**Your objective**
Filter the entries for the word "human". Copy each line that has it.

(Stored records)
* * *
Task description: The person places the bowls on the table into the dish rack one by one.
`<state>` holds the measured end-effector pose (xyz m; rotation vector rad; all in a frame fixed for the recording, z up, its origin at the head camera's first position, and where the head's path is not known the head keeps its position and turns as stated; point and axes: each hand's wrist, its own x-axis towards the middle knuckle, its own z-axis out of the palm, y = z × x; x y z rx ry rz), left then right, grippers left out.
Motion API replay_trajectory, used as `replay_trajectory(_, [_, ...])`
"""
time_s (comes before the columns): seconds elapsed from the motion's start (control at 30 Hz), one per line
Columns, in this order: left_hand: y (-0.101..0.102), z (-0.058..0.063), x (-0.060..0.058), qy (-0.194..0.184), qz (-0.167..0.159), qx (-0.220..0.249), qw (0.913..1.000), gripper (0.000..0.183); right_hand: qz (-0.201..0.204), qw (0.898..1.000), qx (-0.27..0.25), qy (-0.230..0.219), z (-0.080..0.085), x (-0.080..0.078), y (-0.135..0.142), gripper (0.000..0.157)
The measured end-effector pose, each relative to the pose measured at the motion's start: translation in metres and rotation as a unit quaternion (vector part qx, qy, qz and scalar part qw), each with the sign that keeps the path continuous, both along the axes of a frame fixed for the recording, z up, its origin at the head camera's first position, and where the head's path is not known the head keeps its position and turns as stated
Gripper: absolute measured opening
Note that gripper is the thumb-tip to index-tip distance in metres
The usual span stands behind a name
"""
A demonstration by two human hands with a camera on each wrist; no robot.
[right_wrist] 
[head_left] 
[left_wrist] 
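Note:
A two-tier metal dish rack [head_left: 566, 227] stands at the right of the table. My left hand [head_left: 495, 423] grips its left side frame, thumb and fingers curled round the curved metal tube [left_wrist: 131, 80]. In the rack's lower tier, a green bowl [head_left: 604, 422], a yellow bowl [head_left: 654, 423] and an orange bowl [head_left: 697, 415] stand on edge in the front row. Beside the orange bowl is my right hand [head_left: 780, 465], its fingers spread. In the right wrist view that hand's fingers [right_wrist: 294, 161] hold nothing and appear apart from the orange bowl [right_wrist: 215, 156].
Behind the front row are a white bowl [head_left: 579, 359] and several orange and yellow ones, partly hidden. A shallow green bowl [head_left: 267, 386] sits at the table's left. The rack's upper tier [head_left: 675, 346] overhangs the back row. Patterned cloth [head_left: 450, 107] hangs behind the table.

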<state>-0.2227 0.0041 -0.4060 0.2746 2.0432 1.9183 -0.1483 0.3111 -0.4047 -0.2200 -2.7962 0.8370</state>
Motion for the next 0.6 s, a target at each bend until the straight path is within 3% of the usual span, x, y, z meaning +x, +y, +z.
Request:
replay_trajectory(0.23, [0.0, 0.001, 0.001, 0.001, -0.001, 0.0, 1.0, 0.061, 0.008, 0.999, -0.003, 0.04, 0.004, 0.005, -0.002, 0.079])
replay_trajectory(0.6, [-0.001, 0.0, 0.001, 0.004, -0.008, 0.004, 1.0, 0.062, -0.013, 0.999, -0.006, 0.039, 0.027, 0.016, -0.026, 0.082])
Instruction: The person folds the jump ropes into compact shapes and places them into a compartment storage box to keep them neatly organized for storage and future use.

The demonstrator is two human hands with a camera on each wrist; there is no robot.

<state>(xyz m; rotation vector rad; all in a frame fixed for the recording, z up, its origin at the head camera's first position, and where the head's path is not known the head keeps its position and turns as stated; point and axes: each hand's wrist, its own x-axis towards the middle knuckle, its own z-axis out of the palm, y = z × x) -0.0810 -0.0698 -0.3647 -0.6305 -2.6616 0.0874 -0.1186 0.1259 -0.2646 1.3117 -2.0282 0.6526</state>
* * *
**Result of the exercise**
A demonstration by two human hands with a camera on each wrist; no robot.
The demonstrator is two human hands with a camera on each wrist; there is no robot.

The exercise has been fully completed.